Aim of the exercise: With the pictures left out, please write out exactly each line from the one containing "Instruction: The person" through the end of the material.

Data below:
------------
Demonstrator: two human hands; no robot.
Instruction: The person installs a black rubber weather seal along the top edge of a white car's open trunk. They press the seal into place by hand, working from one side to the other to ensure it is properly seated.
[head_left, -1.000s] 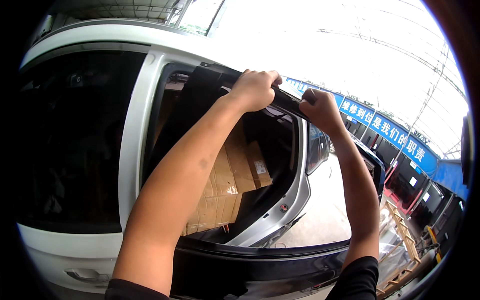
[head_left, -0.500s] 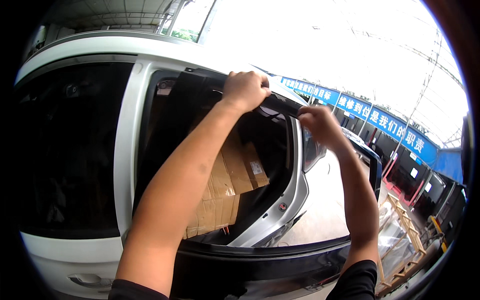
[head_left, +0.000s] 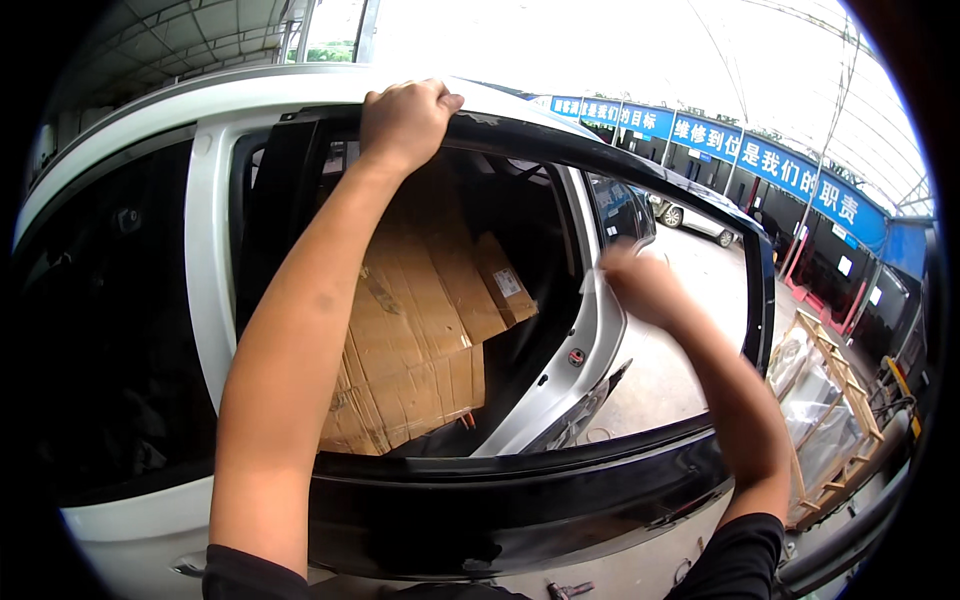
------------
Result for this exercise:
Instruction: The person installs a black rubber weather seal along the top edge of a white car's open trunk. They press the seal into place by hand, working from one side to the other to ensure it is properly seated.
[head_left, -1.000s] 
[head_left, -0.500s] 
[head_left, +0.000s] 

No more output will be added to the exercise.